■ **What is expected**
The pictures are to be left out, and all remaining data is to be transcribed exactly as it appears.

■ **Materials provided**
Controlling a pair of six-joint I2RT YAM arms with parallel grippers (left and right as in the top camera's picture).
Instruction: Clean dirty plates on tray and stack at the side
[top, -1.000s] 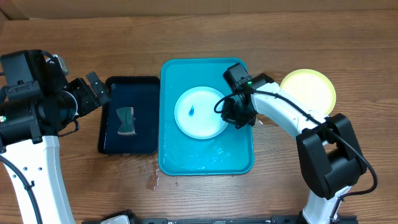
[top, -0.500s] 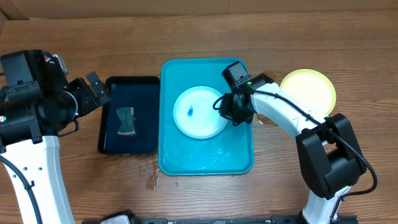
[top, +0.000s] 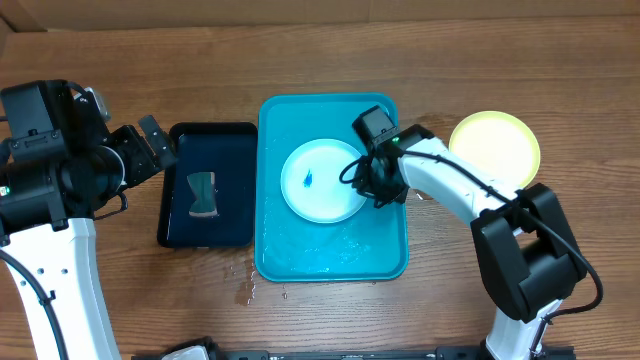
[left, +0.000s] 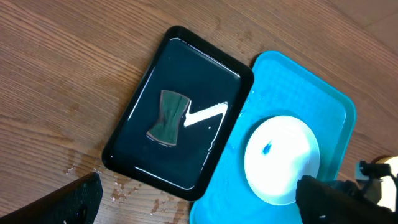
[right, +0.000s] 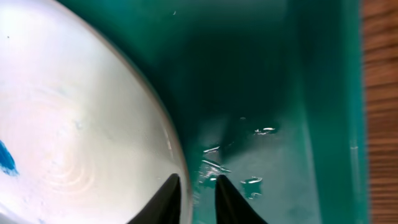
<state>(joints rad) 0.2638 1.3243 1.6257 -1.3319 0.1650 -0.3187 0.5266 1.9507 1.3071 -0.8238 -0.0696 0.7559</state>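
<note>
A pale plate (top: 325, 190) with a small blue smear lies in the turquoise tray (top: 330, 250). My right gripper (top: 372, 185) is at the plate's right edge. In the right wrist view its fingers (right: 198, 193) straddle the rim of the plate (right: 74, 124) and are closed on it, one finger over the plate and one over the wet tray floor (right: 261, 74). A lime-green plate (top: 495, 148) lies on the table right of the tray. My left gripper (top: 150, 145) is open and empty, high over the table left of the black tray. A third plate is out of view.
A smaller black tray (top: 180, 230) holding water and a dark sponge (top: 203, 195) sits left of the turquoise tray. Water drops lie on the wood near the trays' front corners (top: 245, 290). The left wrist view shows the black tray (left: 186, 62), sponge (left: 168, 118) and plate (left: 283, 158).
My right gripper has moved a little left, onto the plate's right rim. The plate and the left arm have not moved.
</note>
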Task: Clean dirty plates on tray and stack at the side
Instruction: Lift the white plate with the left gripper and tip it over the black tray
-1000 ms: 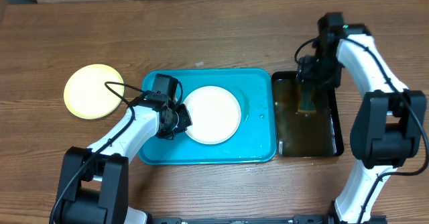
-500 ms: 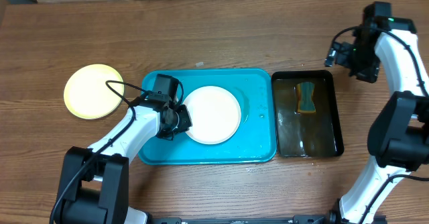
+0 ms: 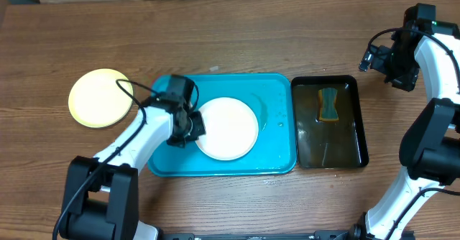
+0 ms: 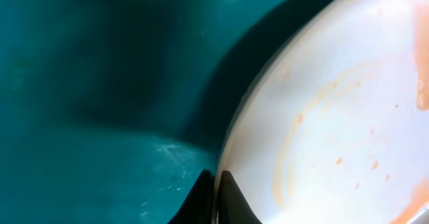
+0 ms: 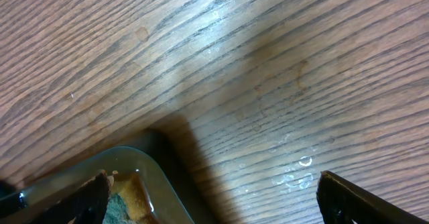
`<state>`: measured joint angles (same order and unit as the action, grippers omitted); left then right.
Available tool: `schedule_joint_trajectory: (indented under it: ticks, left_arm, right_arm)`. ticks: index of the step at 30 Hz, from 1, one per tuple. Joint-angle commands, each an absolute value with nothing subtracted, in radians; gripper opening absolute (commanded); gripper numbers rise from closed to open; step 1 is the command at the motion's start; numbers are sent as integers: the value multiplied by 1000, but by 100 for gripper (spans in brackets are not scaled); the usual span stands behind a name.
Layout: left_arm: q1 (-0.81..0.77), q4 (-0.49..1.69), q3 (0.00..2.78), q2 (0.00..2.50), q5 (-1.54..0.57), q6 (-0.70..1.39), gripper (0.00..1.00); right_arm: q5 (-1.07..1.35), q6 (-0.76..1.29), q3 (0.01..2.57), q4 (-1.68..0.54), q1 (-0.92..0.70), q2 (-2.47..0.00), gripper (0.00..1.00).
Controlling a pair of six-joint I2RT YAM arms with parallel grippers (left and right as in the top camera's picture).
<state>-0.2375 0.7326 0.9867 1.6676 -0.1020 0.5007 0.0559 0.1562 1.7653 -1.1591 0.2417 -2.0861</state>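
Left gripper (image 3: 191,127) seems clamped shallowly on the white plate (image 3: 230,128), so lifting could drop it; right gripper (image 5: 214,194) gapes empty.

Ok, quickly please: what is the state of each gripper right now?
Left gripper: closed, fingers pinching the rim of the white plate.
Right gripper: open, holding nothing.

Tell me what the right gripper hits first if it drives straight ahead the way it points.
The right gripper would likely meet bare wooden table, just outside the black tray's corner.
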Motion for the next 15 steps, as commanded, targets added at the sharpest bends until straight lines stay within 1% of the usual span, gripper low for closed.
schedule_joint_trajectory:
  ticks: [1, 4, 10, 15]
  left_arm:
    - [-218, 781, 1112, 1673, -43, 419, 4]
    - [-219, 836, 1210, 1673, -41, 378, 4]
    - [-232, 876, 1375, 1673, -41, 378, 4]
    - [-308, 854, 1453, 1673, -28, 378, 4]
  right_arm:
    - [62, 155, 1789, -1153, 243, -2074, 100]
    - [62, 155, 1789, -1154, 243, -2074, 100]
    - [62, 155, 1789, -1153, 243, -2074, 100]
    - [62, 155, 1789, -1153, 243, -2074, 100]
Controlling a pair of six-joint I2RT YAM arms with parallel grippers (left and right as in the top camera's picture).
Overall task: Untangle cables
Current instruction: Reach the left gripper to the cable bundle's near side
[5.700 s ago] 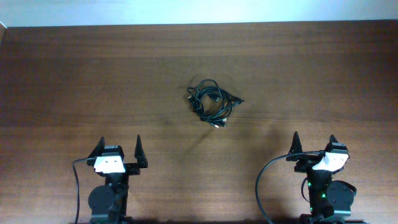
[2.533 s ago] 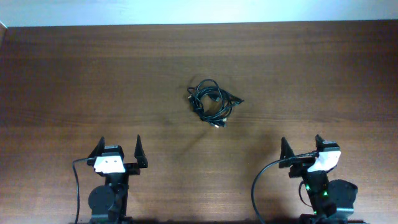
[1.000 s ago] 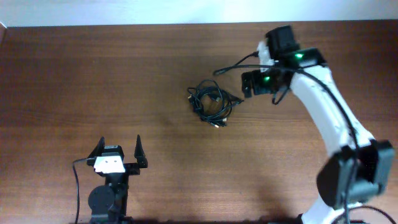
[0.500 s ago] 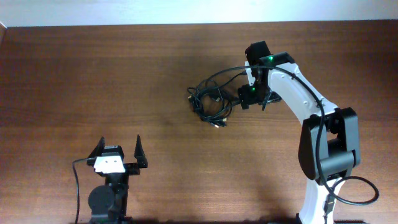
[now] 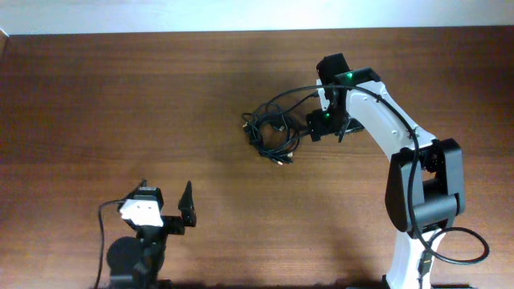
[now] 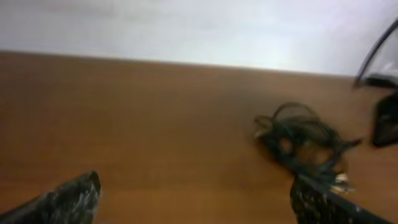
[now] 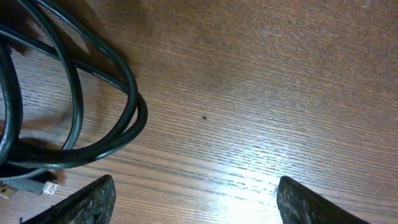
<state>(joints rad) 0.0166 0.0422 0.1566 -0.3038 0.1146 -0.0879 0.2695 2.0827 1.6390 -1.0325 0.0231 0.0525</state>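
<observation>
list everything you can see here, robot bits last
cables: one tangled bundle, strand count unclear, black, mid-table
table: one, brown wood, under everything
wall: one strip, white, past the table's far edge
arm cords: thicker, black, one at each arm
left gripper: one, black, open, at the near edge, apart from the cables
right gripper: one, black, open, beside the cables, bare table between its fingers
right arm: one, white and black, stretched out to the bundle
</observation>
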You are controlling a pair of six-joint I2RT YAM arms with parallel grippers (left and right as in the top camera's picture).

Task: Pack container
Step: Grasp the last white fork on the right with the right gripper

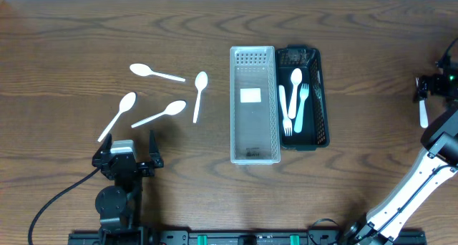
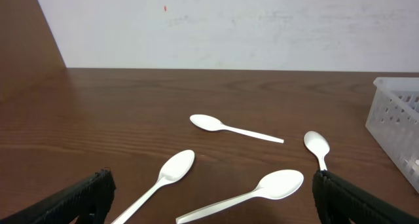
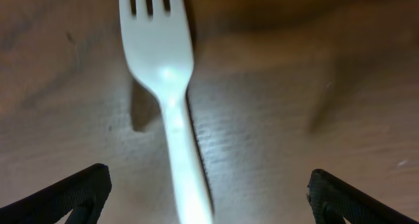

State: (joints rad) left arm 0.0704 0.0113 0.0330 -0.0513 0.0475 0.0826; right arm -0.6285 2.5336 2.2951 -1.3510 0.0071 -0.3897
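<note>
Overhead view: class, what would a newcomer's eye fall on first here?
Four white spoons lie scattered on the table's left half. At the centre a clear tray holds no cutlery, while the black tray beside it holds two forks and a spoon. A lone fork lies at the far right.

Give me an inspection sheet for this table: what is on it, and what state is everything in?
Surface: brown wooden table, no spills seen.
Job's things: four white spoons loose on the left; clear tray empty except for a label; black tray beside it holds two forks and a spoon; lone fork lies at the right edge.
Clutter: nothing seen.
Grippers: left gripper open, short of the spoons; right gripper open over the lone fork.
Cables: black cable trails from the left arm.
Surroundings: plain white wall.
</note>
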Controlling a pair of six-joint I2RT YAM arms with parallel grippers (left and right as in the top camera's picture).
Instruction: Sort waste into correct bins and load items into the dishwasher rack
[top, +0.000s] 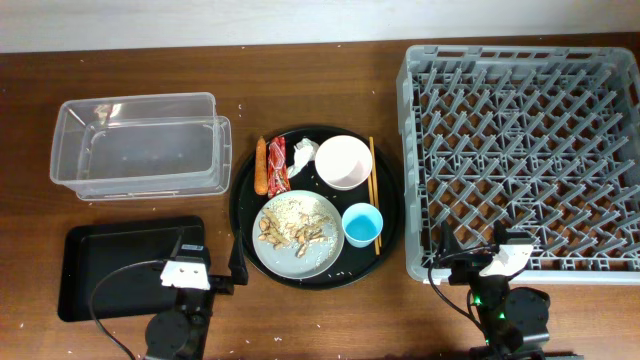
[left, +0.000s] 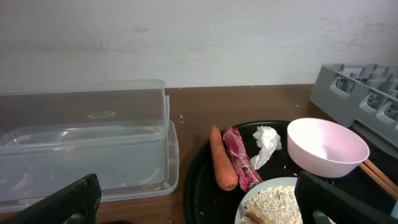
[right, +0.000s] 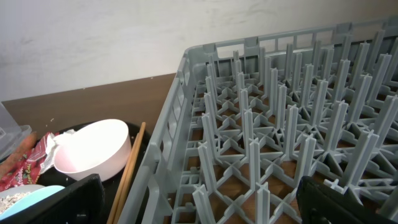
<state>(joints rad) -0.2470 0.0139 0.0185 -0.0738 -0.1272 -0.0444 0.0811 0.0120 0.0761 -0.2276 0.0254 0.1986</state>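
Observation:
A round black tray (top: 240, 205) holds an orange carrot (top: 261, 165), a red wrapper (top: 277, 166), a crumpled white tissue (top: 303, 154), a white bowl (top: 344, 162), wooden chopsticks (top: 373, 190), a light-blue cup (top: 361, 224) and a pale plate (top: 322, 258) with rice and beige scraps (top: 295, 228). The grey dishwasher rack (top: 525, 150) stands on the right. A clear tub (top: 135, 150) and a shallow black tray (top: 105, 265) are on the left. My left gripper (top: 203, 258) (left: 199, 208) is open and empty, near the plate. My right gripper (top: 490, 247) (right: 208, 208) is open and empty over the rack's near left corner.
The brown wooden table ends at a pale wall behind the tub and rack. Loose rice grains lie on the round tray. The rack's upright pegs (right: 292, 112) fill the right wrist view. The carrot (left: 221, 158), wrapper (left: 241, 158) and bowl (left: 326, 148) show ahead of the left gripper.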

■ **Response area**
Controlling a pair of six-joint I2RT YAM arms with parallel grippers (left and right as in the top camera's picture).
Instruction: Clean dirty plates on tray and stack at the side
[top, -1.000s] 
[top, -0.500s] 
[top, +0.000s] 
[left, +0.000s] 
[right, +0.000s] 
<state>(joints rad) 0.2638 1.3243 1.6257 -1.3319 0.1650 -0.3187 0.5266 1.9507 1.3071 -0.8238 -0.0696 0.7559</state>
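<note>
A pale plate (top: 325, 190) with a small blue smear lies in the turquoise tray (top: 330, 250). My right gripper (top: 372, 185) is at the plate's right edge. In the right wrist view its fingers (right: 198, 193) straddle the rim of the plate (right: 74, 124) and are closed on it, one finger over the plate and one over the wet tray floor (right: 261, 74). A lime-green plate (top: 495, 148) lies on the table right of the tray. My left gripper (top: 150, 145) is open and empty, high over the table left of the black tray. A third plate is out of view.
A smaller black tray (top: 180, 230) holding water and a dark sponge (top: 203, 195) sits left of the turquoise tray. Water drops lie on the wood near the trays' front corners (top: 245, 290). The left wrist view shows the black tray (left: 186, 62), sponge (left: 168, 118) and plate (left: 283, 158).
My right gripper has moved a little left, onto the plate's right rim. The plate and the left arm have not moved.
</note>
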Task: Clean dirty plates on tray and stack at the side
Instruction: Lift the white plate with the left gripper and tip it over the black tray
-1000 ms: 
-500 ms: 
+0 ms: 
+0 ms: 
+0 ms: 
`<state>`: measured joint angles (same order and unit as the action, grippers omitted); left then right.
Available tool: `schedule_joint_trajectory: (indented under it: ticks, left_arm, right_arm)`. ticks: index of the step at 30 Hz, from 1, one per tuple. Joint-angle commands, each an absolute value with nothing subtracted, in radians; gripper opening absolute (commanded); gripper numbers rise from closed to open; step 1 is the command at the motion's start; numbers are sent as integers: the value multiplied by 1000, but by 100 for gripper (spans in brackets are not scaled); the usual span stands behind a name.
Layout: left_arm: q1 (-0.81..0.77), q4 (-0.49..1.69), q3 (0.00..2.78), q2 (0.00..2.50), q5 (-1.54..0.57), q6 (-0.70..1.39), gripper (0.00..1.00); right_arm: q5 (-1.07..1.35), q6 (-0.76..1.29), q3 (0.01..2.57), q4 (-1.68..0.54), q1 (-0.92..0.70), q2 (-2.47..0.00), gripper (0.00..1.00).
Controlling a pair of six-joint I2RT YAM arms with parallel grippers (left and right as in the top camera's picture).
<state>-0.2375 0.7326 0.9867 1.6676 -0.1020 0.5007 0.0559 0.1562 1.7653 -1.1591 0.2417 -2.0861</state>
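Left gripper (image 3: 191,127) seems clamped shallowly on the white plate (image 3: 230,128), so lifting could drop it; right gripper (image 5: 214,194) gapes empty.

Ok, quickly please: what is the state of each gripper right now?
Left gripper: closed, fingers pinching the rim of the white plate.
Right gripper: open, holding nothing.

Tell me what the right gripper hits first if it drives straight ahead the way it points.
The right gripper would likely meet bare wooden table, just outside the black tray's corner.
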Motion for the next 15 steps, as commanded, targets added at the sharpest bends until straight lines stay within 1% of the usual span, gripper low for closed.
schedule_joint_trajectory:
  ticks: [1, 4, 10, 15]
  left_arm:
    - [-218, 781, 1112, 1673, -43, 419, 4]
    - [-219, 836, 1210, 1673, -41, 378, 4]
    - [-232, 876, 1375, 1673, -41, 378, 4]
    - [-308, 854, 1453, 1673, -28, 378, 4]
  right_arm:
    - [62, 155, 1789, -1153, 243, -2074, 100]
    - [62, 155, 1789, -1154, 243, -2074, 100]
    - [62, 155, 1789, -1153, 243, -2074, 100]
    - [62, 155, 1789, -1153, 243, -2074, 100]
Controlling a pair of six-joint I2RT YAM arms with parallel grippers (left and right as in the top camera's picture).
Overall task: Untangle cables
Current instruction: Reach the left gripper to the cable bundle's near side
[5.700 s ago] 
[2.533 s ago] 
[1.000 s ago] 
[0.500 s ago] 
[now] 
[now] 
[now] 
<state>(joints rad) 0.0166 0.0422 0.1566 -0.3038 0.1146 -0.0879 0.2695 2.0827 1.6390 -1.0325 0.0231 0.0525</state>
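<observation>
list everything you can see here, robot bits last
cables: one tangled bundle, strand count unclear, black, mid-table
table: one, brown wood, under everything
wall: one strip, white, past the table's far edge
arm cords: thicker, black, one at each arm
left gripper: one, black, open, at the near edge, apart from the cables
right gripper: one, black, open, beside the cables, bare table between its fingers
right arm: one, white and black, stretched out to the bundle
</observation>
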You are controlling a pair of six-joint I2RT YAM arms with parallel grippers (left and right as in the top camera's picture).

Task: Pack container
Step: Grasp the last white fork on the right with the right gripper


State: (joints rad) left arm 0.0704 0.0113 0.0330 -0.0513 0.0475 0.0826; right arm -0.6285 2.5336 2.2951 -1.3510 0.0071 -0.3897
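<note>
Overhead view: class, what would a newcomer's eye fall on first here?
Four white spoons lie scattered on the table's left half. At the centre a clear tray holds no cutlery, while the black tray beside it holds two forks and a spoon. A lone fork lies at the far right.

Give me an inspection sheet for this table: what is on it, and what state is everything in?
Surface: brown wooden table, no spills seen.
Job's things: four white spoons loose on the left; clear tray empty except for a label; black tray beside it holds two forks and a spoon; lone fork lies at the right edge.
Clutter: nothing seen.
Grippers: left gripper open, short of the spoons; right gripper open over the lone fork.
Cables: black cable trails from the left arm.
Surroundings: plain white wall.
</note>
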Controlling a pair of six-joint I2RT YAM arms with parallel grippers (left and right as in the top camera's picture).
Instruction: Sort waste into correct bins and load items into the dishwasher rack
[top, +0.000s] 
[left, +0.000s] 
[right, +0.000s] 
<state>(joints rad) -0.2470 0.0139 0.0185 -0.0738 -0.1272 -0.0444 0.0811 0.0120 0.0761 -0.2276 0.0254 0.1986</state>
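Observation:
A round black tray (top: 240, 205) holds an orange carrot (top: 261, 165), a red wrapper (top: 277, 166), a crumpled white tissue (top: 303, 154), a white bowl (top: 344, 162), wooden chopsticks (top: 373, 190), a light-blue cup (top: 361, 224) and a pale plate (top: 322, 258) with rice and beige scraps (top: 295, 228). The grey dishwasher rack (top: 525, 150) stands on the right. A clear tub (top: 135, 150) and a shallow black tray (top: 105, 265) are on the left. My left gripper (top: 203, 258) (left: 199, 208) is open and empty, near the plate. My right gripper (top: 490, 247) (right: 208, 208) is open and empty over the rack's near left corner.
The brown wooden table ends at a pale wall behind the tub and rack. Loose rice grains lie on the round tray. The rack's upright pegs (right: 292, 112) fill the right wrist view. The carrot (left: 221, 158), wrapper (left: 241, 158) and bowl (left: 326, 148) show ahead of the left gripper.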

This completes the exercise.